Der Vorsteher des Volkswirtschaftsdepartements ersucht um die Ermächtigung zu dem eben geschilderten Vorgehen. Dabei soll dem italienischen Gesandten erklärt werden, dass dies das äusserste Entgegenkommen der Schweiz in der Frage der Einfuhrbeschränkungen bedeute, dass sie nicht weiter gehen könne.

Der Vorsteher des Volkswirtschaftsdepartementes weist zur Begründung dieses Standpunktes namentlich auch auf den Unterschied der Stellung Italiens und der Schweiz bei den Vertragsunterhandlungen hin, welcher Unterschied darin besteht, dass Italien der Einfuhrbeschränkungen entraten kann, weil seine hohen Tarife teilweise die Einfuhr schlechthin verhindern, während die Schweiz angesichts der geringen Ansätze des Gebrauchstarifes, über den sie allein verfügt, unter Umständen einer Überflutung mit Valutawaren nur durch Einfuhrbeschränkungen wehren kann.
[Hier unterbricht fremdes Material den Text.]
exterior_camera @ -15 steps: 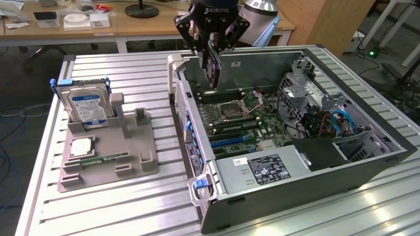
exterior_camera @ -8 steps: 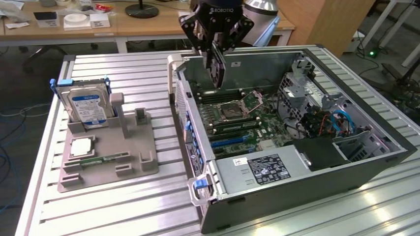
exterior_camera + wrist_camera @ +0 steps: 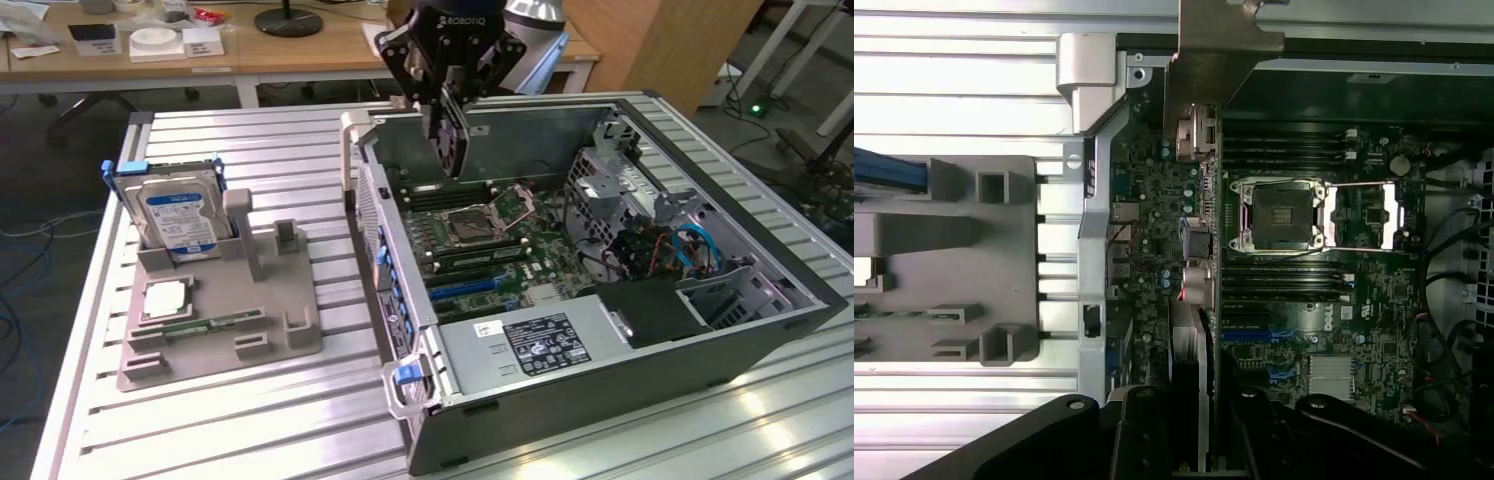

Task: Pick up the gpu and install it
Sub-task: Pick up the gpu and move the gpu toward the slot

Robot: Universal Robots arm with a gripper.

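Item: gpu [image 3: 454, 150] [image 3: 1189, 350]. Hangs on edge beneath the pincer [image 3: 451, 108] [image 3: 1194, 442], long axis running down away from it, silver bracket [image 3: 1219, 50] at the far end. Pincer partly closed, clamped on the card's upper end, above the open computer case [image 3: 534, 140].

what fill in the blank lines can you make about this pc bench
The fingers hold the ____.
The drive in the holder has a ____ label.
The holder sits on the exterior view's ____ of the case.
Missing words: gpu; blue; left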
Der Vorsteher des Finanzdepartementes ist ebenfalls überzeugt und hat daraus Herrn Luciolli gegenüber kein Hehl gemacht, dass die vom Vorsteher des Volkswirtschaftsdepartementes für die Frage der Einfuhrbeschränkungen vorgeschlagene Lösung so weit gehe als überhaupt möglich. Auch er ist der Meinung, ein unwiderruflicher Verzicht auf Einfuhrbeschränkungen, z. B. für Wein, würde von den eidg. Kammern nicht gutgeheissen.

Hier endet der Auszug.